→ **WHAT YOU ARE ASKED TO DO**
Exactly as they stand, write out all of the entries again.

(Data entries)
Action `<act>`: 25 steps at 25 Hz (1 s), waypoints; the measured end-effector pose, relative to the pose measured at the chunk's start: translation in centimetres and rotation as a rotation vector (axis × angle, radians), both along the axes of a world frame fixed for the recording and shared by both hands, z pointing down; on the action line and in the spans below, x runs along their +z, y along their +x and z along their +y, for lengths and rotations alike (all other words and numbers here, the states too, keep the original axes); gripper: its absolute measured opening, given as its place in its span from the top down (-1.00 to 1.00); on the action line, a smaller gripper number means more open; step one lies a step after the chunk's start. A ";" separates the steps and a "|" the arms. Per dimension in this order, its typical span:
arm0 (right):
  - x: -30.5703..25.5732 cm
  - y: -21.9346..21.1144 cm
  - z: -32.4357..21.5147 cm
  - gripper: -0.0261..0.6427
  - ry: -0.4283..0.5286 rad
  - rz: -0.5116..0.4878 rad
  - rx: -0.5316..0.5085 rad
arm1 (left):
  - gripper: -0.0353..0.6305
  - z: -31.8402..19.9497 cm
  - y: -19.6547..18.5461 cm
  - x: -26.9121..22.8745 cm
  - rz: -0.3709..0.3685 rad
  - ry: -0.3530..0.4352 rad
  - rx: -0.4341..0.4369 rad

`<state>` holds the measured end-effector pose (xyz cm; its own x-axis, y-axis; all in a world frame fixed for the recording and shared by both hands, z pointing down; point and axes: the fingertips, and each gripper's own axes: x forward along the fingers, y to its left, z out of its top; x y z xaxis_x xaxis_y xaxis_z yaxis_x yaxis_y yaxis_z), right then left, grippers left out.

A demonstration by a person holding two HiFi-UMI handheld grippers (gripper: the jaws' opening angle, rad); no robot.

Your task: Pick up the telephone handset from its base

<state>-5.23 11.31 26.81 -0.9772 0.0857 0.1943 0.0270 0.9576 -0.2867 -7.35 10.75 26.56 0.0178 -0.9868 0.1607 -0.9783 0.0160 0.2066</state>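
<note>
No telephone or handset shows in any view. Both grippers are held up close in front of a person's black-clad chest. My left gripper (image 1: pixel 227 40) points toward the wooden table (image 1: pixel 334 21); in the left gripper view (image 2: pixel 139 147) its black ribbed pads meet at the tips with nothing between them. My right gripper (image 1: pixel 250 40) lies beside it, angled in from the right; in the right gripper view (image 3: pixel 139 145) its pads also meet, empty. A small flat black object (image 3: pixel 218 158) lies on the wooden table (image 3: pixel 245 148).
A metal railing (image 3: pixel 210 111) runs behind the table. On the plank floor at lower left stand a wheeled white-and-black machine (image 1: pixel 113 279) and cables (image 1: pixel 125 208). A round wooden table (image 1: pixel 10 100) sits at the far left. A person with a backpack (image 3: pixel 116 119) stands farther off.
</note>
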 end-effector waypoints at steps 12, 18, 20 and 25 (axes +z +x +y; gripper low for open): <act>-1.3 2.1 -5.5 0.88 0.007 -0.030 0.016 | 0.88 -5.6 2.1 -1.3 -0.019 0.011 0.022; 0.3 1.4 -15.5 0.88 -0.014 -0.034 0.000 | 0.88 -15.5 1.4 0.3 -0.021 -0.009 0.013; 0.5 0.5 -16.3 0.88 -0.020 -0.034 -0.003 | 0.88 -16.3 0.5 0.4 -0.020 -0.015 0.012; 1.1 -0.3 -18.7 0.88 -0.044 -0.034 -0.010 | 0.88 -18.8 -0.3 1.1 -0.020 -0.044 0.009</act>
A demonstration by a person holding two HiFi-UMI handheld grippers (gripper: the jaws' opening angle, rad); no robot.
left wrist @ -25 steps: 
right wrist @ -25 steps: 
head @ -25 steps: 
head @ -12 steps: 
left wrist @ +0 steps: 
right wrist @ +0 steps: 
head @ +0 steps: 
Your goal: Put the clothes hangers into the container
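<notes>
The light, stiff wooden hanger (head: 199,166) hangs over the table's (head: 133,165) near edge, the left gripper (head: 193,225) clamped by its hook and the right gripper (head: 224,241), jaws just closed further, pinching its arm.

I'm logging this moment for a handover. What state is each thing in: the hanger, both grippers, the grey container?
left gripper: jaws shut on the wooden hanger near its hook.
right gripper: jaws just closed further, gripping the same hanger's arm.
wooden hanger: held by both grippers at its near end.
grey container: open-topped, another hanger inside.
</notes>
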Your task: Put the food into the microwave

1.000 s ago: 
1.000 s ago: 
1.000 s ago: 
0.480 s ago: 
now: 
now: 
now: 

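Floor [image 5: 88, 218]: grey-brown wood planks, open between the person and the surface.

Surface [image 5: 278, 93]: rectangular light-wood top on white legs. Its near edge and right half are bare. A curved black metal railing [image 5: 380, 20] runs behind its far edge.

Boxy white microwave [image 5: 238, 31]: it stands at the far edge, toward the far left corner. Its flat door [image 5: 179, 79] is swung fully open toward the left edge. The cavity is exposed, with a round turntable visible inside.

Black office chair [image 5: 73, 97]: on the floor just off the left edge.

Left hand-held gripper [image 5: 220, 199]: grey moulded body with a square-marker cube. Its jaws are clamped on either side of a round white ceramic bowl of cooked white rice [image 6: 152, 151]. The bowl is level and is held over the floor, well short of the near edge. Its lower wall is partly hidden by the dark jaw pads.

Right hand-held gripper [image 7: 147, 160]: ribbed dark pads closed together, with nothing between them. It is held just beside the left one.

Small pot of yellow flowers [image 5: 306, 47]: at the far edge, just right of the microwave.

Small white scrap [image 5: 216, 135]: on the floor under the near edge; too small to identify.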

→ **YOUR SOLUTION**
Action `<act>`: 25 steps at 25 Hz (1 s), waypoints; the measured end-effector pose, relative to the pose measured at the chunk's start: translation in centimetres and rotation as a rotation vector (axis × angle, radians), both along the axes of a world frame fixed for the recording and shared by both hands, z pointing down; on the action line and in the spans below, x runs along their +z, y along their +x and z along their +y, for lengths and rotations alike (all other words and numbers here, the states too, keep the original axes); gripper: its absolute measured opening, given as its place in its span from the top down (-1.00 to 1.00); on the action line, a smaller gripper number means more open; step one lies a step after the chunk's start. A ";" separates the steps and a "|" the arms. Per dimension in this order, its typical span:
arm0 (right):
  - x: -30.5703..25.5732 cm
  - y: -21.9346..21.1144 cm
  - z: -32.4357..21.5147 cm
  - gripper: -0.0261..0.6427
  - ry: -0.4283..0.5286 rad
  - rz: -0.5116..0.4878 rad
  - rx: -0.5316..0.5085 rad
arm1 (left):
  - gripper: -0.0353..0.6305
  - z: -31.8402..19.9497 cm
  - y: -19.6547..18.5461 cm
  - x: -26.9121..22.8745 cm
  - rz: -0.3709..0.3685 rad
  - ry: -0.3530..0.4352 rad
  - rx: -0.4341..0.4369 rad

`<state>` holds the measured end-effector pose (xyz cm; its own x-axis, y-axis; all in a world frame fixed for the recording and shared by both hands, z pointing down; point and axes: the fingertips, and each gripper's own axes: x forward along the fingers, y to its left, z out of its top; x y z xaxis_x xaxis_y xaxis_z yaxis_x yaxis_y yaxis_z), right then left, grippers left out.

A demonstration by a person holding two HiFi-UMI handheld grippers (gripper: the jaws' opening angle, rad); no robot.

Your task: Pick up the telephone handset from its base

<state>-5.23 11.31 26.81 -0.9772 0.0857 0.1943 0.0270 0.9576 -0.2867 -7.35 10.75 26.56 0.0178 -0.9868 0.1607 -0.9783 0.0160 0.2066</state>
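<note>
No telephone or handset shows in any view. Both grippers are held up close in front of a person's black-clad chest. My left gripper (image 1: pixel 227 40) points toward the wooden table (image 1: pixel 334 21); in the left gripper view (image 2: pixel 139 147) its black ribbed pads meet at the tips with nothing between them. My right gripper (image 1: pixel 250 40) lies beside it, angled in from the right; in the right gripper view (image 3: pixel 139 145) its pads also meet, empty. A small flat black object (image 3: pixel 218 158) lies on the wooden table (image 3: pixel 245 148).
A metal railing (image 3: pixel 210 111) runs behind the table. On the plank floor at lower left stand a wheeled white-and-black machine (image 1: pixel 113 279) and cables (image 1: pixel 125 208). A round wooden table (image 1: pixel 10 100) sits at the far left. A person with a backpack (image 3: pixel 116 119) stands farther off.
</note>
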 end-effector waypoints at steps 12, 18, 20 and 25 (axes +z +x +y; gripper low for open): <act>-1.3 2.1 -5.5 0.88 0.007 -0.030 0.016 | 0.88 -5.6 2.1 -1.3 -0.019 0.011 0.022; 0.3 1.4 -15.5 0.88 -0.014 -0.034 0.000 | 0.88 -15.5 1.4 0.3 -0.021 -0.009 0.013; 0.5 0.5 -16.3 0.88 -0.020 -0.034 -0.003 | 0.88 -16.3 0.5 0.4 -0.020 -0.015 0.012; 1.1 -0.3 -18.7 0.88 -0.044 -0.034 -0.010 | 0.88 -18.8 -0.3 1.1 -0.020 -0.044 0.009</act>
A demonstration by a person holding two HiFi-UMI handheld grippers (gripper: the jaws' opening angle, rad); no robot.
left wrist @ -25 steps: 
right wrist @ -25 steps: 
head @ -25 steps: 
head @ -12 steps: 
left wrist @ +0 steps: 
right wrist @ +0 steps: 
head @ +0 steps: 
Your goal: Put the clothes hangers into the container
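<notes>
The light, stiff wooden hanger (head: 199,166) hangs over the table's (head: 133,165) near edge, the left gripper (head: 193,225) clamped by its hook and the right gripper (head: 224,241), jaws just closed further, pinching its arm.

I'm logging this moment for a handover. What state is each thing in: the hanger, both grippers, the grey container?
left gripper: jaws shut on the wooden hanger near its hook.
right gripper: jaws just closed further, gripping the same hanger's arm.
wooden hanger: held by both grippers at its near end.
grey container: open-topped, another hanger inside.
</notes>
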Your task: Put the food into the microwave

1.000 s ago: 
1.000 s ago: 
1.000 s ago: 
0.480 s ago: 
now: 
now: 
now: 

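Floor [image 5: 88, 218]: grey-brown wood planks, open between the person and the surface.

Surface [image 5: 278, 93]: rectangular light-wood top on white legs. Its near edge and right half are bare. A curved black metal railing [image 5: 380, 20] runs behind its far edge.

Boxy white microwave [image 5: 238, 31]: it stands at the far edge, toward the far left corner. Its flat door [image 5: 179, 79] is swung fully open toward the left edge. The cavity is exposed, with a round turntable visible inside.

Black office chair [image 5: 73, 97]: on the floor just off the left edge.

Left hand-held gripper [image 5: 220, 199]: grey moulded body with a square-marker cube. Its jaws are clamped on either side of a round white ceramic bowl of cooked white rice [image 6: 152, 151]. The bowl is level and is held over the floor, well short of the near edge. Its lower wall is partly hidden by the dark jaw pads.

Right hand-held gripper [image 7: 147, 160]: ribbed dark pads closed together, with nothing between them. It is held just beside the left one.

Small pot of yellow flowers [image 5: 306, 47]: at the far edge, just right of the microwave.

Small white scrap [image 5: 216, 135]: on the floor under the near edge; too small to identify.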

The exercise has been completed in full.